> [Task directions]:
What is needed is an exact retyping of the records below, from the first line through the line that contains "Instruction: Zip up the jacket".

--- --- ---

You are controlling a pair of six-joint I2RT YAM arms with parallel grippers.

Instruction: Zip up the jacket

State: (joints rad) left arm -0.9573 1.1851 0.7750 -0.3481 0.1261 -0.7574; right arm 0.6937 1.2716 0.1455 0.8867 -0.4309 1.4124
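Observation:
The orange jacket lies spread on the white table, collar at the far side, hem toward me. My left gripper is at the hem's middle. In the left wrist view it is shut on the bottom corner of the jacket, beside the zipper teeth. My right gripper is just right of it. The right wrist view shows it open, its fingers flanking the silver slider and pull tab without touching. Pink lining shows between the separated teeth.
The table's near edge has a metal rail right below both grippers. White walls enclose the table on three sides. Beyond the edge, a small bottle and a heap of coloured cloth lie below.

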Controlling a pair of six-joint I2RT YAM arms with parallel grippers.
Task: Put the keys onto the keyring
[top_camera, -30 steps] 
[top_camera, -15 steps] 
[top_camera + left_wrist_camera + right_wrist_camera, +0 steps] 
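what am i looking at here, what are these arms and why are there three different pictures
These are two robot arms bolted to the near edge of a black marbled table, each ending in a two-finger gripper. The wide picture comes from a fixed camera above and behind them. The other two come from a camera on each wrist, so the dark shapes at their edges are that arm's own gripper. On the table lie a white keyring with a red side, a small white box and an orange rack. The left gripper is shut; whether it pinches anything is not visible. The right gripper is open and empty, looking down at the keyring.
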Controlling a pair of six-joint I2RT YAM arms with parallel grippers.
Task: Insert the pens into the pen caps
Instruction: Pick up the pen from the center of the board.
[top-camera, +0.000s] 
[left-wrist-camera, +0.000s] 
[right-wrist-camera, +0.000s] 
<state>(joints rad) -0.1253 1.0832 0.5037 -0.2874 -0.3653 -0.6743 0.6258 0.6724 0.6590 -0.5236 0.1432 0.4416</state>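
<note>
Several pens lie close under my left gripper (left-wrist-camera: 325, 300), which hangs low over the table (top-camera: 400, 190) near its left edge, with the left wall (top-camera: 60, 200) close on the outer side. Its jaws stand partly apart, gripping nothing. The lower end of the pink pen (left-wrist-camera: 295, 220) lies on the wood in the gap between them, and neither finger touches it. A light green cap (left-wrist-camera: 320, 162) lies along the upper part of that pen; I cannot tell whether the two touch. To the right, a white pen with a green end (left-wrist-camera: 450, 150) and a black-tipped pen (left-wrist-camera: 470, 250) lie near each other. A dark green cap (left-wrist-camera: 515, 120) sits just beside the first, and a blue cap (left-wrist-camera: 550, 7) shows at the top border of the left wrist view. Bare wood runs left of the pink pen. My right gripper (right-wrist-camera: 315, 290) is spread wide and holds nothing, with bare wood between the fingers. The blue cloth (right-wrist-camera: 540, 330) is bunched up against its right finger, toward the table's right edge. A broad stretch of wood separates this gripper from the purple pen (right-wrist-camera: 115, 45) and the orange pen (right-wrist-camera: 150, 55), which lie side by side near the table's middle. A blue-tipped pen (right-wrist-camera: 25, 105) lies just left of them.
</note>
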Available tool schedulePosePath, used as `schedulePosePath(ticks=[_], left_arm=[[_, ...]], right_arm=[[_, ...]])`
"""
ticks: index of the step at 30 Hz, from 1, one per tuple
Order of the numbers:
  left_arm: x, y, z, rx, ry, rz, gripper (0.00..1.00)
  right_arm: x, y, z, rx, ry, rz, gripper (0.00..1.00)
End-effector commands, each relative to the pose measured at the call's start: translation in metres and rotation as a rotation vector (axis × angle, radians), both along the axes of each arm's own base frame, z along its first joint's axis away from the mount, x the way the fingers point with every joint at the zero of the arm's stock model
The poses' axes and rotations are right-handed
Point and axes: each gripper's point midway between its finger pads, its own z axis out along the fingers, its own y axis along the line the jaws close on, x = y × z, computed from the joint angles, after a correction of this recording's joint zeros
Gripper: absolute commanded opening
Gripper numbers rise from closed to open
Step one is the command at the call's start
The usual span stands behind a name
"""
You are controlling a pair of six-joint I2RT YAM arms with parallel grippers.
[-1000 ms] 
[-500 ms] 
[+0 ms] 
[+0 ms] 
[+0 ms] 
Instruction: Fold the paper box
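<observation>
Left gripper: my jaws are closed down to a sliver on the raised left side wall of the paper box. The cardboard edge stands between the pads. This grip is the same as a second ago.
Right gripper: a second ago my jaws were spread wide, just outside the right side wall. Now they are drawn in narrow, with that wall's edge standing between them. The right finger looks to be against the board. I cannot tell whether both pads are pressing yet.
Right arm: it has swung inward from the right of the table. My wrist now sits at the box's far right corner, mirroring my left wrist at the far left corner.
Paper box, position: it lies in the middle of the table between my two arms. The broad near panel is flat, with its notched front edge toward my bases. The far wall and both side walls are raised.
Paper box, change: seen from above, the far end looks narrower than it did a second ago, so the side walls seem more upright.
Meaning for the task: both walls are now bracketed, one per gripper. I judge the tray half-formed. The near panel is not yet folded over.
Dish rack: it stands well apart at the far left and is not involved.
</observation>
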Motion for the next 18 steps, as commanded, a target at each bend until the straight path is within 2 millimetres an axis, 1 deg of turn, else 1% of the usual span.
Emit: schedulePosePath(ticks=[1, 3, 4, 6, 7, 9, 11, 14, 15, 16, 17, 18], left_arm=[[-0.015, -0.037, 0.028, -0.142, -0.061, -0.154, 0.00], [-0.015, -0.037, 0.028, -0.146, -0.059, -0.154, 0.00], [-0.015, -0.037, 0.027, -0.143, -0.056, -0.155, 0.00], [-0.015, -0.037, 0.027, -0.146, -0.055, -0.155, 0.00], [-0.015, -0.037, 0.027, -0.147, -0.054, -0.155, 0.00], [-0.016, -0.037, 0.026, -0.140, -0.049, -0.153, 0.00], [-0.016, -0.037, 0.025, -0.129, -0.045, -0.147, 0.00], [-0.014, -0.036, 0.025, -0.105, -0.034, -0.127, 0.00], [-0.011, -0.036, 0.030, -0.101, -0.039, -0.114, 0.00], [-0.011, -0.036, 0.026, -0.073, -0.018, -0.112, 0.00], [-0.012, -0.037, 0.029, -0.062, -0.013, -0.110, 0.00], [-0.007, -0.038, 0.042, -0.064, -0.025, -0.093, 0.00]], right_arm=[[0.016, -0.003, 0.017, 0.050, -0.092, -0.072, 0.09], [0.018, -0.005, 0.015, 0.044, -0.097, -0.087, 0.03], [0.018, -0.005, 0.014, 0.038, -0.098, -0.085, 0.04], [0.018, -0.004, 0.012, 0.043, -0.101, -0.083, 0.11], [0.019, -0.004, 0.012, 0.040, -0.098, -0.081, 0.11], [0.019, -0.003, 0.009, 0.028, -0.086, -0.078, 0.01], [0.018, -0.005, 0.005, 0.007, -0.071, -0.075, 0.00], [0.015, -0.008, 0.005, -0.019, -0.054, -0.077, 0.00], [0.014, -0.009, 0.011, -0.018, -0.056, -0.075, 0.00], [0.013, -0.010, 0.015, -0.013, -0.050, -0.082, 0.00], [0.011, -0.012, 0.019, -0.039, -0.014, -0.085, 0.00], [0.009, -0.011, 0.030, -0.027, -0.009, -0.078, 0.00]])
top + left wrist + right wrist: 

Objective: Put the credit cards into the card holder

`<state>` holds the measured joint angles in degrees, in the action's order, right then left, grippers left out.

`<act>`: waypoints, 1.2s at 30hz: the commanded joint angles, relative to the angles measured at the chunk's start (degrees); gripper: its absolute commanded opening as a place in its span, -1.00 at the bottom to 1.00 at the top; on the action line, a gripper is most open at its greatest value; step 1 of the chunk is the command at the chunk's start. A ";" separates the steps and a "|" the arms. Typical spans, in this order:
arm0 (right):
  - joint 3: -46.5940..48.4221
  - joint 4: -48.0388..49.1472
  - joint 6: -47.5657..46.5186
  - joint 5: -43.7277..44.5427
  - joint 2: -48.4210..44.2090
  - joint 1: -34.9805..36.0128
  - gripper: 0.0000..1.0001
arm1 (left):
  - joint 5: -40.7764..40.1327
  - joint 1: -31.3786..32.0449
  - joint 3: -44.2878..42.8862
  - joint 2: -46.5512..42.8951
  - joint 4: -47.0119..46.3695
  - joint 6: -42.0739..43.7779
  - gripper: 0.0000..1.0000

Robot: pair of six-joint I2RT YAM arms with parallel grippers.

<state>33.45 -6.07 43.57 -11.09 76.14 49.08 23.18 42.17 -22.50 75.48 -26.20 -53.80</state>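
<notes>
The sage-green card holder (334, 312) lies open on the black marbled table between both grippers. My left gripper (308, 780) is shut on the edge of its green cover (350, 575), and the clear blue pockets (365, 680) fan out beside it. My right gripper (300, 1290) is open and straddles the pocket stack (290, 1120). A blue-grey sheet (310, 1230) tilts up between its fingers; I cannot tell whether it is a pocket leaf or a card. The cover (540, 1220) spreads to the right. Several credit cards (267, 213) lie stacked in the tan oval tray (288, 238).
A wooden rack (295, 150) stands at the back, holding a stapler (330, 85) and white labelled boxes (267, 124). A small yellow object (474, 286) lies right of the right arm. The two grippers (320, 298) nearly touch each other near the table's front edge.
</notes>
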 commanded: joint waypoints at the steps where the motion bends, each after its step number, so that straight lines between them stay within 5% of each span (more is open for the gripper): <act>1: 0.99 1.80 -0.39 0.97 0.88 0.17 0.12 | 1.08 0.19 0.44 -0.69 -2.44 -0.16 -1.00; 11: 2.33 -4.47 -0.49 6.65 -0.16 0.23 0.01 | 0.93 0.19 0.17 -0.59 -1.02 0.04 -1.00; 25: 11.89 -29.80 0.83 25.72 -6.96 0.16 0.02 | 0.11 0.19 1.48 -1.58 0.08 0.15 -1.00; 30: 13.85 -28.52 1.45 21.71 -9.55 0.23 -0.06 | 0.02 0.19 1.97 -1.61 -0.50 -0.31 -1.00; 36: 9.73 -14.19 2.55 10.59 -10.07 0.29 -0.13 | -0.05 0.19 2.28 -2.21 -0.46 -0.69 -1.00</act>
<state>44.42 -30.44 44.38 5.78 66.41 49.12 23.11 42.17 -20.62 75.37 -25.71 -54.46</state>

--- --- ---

> [Solution to the exercise]:
You are controlling a pair of six-joint I2RT YAM arms with parallel grippers.

Instruction: Zip up the jacket

There's no more to the output.